Как бы то ни было, ничего хорошего в железнодорожный поселок Туманный Стан со стороны Запада не являлось отродясь, ни при новой — любой из новых — власти, ни добезцаря, ни, как поговаривали редкие, но проживающие при станции долгоживущие, значительно раньше, в темные времена номерных самозванцев и народных то ли ополчений, то ли банд. Поэтому кожаного решили послушать, но не очень внимательно, имея в виду возможность быстро разбежаться, случись что неприятное и местным неинтересное.

- Товарищи! - вновь воззвал полугоблин. - Известно ли вам, дорогие товарищи, что прямо сейчас наше социалистическое отечество пребывает в страшной, просто чудовищной, опасности?

Отечество, пребывающее в опасности, никакой новости из себя не представляло еще с четырнадцатого года, когда на еще более дальнем, чем Петроград, Закате, зашевелился кто-то чужой и неправильный.
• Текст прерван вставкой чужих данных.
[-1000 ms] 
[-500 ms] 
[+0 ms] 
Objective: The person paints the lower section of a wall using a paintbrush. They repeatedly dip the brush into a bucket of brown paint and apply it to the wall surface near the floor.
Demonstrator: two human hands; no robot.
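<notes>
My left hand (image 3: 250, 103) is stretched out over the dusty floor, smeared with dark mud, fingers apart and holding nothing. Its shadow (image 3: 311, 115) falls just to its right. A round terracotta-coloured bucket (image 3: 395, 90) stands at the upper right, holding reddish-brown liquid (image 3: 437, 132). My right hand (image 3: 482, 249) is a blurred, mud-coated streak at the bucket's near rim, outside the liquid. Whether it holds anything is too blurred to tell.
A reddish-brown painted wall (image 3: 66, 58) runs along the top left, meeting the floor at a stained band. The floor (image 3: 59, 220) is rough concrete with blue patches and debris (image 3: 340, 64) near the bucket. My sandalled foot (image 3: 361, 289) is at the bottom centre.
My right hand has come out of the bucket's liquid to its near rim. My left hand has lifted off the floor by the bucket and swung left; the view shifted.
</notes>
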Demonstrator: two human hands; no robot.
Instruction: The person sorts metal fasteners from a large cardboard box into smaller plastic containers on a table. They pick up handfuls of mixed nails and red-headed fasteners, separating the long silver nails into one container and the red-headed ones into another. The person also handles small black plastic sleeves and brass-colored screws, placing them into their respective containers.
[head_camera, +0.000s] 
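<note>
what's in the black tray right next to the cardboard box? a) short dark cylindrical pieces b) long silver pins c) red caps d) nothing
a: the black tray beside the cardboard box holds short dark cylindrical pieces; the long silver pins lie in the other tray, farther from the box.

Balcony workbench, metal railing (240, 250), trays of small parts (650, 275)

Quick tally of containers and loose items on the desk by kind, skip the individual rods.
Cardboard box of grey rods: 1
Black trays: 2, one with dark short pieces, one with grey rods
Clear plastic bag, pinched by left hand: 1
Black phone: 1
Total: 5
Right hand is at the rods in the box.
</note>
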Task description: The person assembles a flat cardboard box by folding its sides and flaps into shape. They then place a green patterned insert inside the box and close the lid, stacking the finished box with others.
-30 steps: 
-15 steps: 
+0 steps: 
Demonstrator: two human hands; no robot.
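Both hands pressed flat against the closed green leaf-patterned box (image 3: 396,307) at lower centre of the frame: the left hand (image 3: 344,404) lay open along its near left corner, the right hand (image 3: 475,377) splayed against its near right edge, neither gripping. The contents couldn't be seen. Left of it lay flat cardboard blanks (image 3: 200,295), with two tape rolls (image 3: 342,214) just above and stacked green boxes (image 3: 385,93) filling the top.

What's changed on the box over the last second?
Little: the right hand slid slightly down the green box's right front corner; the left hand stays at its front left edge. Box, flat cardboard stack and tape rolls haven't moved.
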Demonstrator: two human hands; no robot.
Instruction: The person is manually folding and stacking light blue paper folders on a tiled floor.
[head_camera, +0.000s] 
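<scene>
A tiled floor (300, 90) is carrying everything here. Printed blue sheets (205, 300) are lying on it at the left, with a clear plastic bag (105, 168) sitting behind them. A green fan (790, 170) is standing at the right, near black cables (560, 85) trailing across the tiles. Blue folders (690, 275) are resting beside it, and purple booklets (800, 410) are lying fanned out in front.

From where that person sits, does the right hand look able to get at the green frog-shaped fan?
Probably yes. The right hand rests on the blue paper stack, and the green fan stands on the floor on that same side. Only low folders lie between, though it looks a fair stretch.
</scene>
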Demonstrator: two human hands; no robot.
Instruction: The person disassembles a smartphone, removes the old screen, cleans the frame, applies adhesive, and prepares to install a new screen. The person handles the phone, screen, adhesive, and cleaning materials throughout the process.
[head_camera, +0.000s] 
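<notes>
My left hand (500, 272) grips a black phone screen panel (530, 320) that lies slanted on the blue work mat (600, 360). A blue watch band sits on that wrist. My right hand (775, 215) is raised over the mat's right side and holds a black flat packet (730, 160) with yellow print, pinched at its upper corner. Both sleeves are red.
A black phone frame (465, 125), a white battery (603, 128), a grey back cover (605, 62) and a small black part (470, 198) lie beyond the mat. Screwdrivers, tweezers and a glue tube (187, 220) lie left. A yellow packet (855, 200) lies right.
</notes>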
Царь, тогда еще батюшка, взывал к населению империи именно в таких словах.

Отечество было в опасности, и надо было несколько раз собирать самых ловких и толковых мужиков, отправлять их поездами на запад, и отчаянно ждать возвращения: увечных, контуженных, оборванных, но живых.

Отечество было в опасности, и невеликий собственный запас посевного хлеба изымала, угрожая пулеметами, поездная же команда лощеных, мордатых военных, одетых, для пущего страху, в казачью форму.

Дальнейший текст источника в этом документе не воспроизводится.